August 26, 2014
What Should I Say At My Social Security Disability Hearing?
When I prepare my Indiana neighbors for their day in front of an Administrative Law Judge (ALJ), the majority of the conversation revolves around what type of questions the ALJ will ask them. I have represented clients in front of many different judges, and I have found that each ALJ has a unique style of asking questions – some ask a lot of questions; others prefer to have the representative take most of the client’s testimony. Therefore, I try to tailor each of my clients’ preparation to be ready for the particular judge who will be hearing the case. In spite of their differences, though, in my experience most judges cover the same general topics in their hearings.
Many, but not all, judges are going to check your credibility. While objective test results can prove that you have a certain medical diagnosis, the severity of the pain or other symptoms you experience due to that diagnosis can only be explained by you. Therefore, the judge will likely ask you to explain your symptoms, rate your pain, or describe the ways your pain or other symptoms limit your ability to perform certain tasks. If a judge believes you are exaggerating or lying about these things, you may find yourself with an unfavorable outcome. I try to always tell my clients to be truthful yet realistic about what they can or cannot do. In my experience, credibility is especially important for my clients whose disabilities cannot be diagnosed with objective testing, like mental illness, fibromyalgia, or migraines.
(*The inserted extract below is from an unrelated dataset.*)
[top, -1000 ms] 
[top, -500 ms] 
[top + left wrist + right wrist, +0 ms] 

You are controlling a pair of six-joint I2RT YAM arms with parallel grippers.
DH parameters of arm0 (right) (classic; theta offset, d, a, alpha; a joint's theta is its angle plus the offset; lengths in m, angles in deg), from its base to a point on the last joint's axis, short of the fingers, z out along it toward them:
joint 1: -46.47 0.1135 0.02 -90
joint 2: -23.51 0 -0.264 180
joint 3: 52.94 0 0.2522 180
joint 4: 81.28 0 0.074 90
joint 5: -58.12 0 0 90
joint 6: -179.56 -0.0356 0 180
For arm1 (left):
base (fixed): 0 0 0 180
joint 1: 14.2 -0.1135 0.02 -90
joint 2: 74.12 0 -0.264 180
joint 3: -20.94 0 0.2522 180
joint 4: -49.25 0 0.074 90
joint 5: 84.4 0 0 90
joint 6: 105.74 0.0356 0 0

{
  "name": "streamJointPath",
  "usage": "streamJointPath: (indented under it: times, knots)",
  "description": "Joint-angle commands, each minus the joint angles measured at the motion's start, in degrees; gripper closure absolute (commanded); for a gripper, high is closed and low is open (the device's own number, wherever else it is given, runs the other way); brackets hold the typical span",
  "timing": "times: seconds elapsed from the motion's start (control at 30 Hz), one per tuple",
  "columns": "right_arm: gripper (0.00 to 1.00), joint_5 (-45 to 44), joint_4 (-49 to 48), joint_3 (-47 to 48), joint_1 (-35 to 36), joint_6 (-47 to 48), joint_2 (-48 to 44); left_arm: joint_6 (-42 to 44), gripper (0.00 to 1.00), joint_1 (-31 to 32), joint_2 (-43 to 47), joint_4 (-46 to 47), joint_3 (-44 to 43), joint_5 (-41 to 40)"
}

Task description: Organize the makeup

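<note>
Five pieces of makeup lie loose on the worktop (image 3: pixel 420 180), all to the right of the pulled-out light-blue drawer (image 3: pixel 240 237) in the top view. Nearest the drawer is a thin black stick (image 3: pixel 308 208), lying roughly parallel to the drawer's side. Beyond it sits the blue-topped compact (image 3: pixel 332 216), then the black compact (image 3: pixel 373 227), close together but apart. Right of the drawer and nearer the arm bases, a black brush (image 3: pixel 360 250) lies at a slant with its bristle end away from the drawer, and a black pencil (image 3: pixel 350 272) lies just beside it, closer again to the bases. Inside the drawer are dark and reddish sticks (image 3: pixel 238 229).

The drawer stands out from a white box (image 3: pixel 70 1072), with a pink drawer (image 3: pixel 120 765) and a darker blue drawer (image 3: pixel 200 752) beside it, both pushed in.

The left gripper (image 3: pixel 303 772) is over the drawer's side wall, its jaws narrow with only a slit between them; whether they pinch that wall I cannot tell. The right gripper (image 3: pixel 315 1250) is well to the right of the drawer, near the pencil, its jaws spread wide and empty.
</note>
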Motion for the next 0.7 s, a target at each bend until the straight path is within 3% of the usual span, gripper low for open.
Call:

Most judges will ask you about your activities of daily living. These can include but are not limited to cleaning your home, doing dishes, laundry, yard work, bathing or showering, dressing yourself, taking care of children, shopping, using the computer, hobbies, and going out with friends and family, just to name a few. While most of us do these things without thinking too much about them, the Social Security Administration (SSA) often uses an individual’s ability to perform these tasks as a way to determine whether the individual could perform work-related tasks. It can be especially difficult for people who have been dealing with their disabilities for a long time, because many of them have developed coping skills that allow them to perform these tasks; after all, even if you are disabled you still have to eat and wear clothes and interact with your family. However, often I will ask a client if she can clean her house, and she will simply answer, “Yes,” without additional explanation. If an ALJ hears an answer like that, he might assume that my client can sweep, dust, and mop her house from top to bottom without any difficulties. After I ask a few more questions, though, my client often will explain that she is only able to do a little bit of the cleaning, and a family member helps with the rest; or perhaps she can spend fifteen minutes tidying her living room, but then she must sit down and rest for thirty minutes. On the other hand, if I ask a client whether he can do yard work and he simply says, “No,” but his medical records show that he told his doctor he hurt himself pruning the bushes in his front yard, a judge may think my client was dishonest. If my client had provided more details, he would have been able to explain to the judge that most of the time he can’t do yard work, and when he does try to do a few things around the yard, he usually ends up in bed for the next three days because his pain gets so much worse. In my experience, it is very important to explain how you perform activities of daily living differently than a person without a disabling condition does.
It is important to remember why you are being asked the questions you are being asked. The judge doesn’t care how clean your house is, or how great of a parent you are because you take such good care of your kids and go to all of their extra curricular activities. The judge is trying to figure out if you can do work-like activities by evaluating how well you are able to perform typical daily activities. It is important to let the ALJ know exactly how your disability affects your everyday life.
In summary, judges are people, and they conduct their hearings differently and may put different amounts of emphasis on various aspects of your disability claim. Your job at the hearing is to be truthful and to explain how your disability prevents you from securing and/or maintaining full time employment. A qualified Social Security disability attorney or representative may be able to help you understand the importance of what you say at your hearing. This blog should not be considered legal advice; it is a summary of my experiences in practicing Social Security disability law.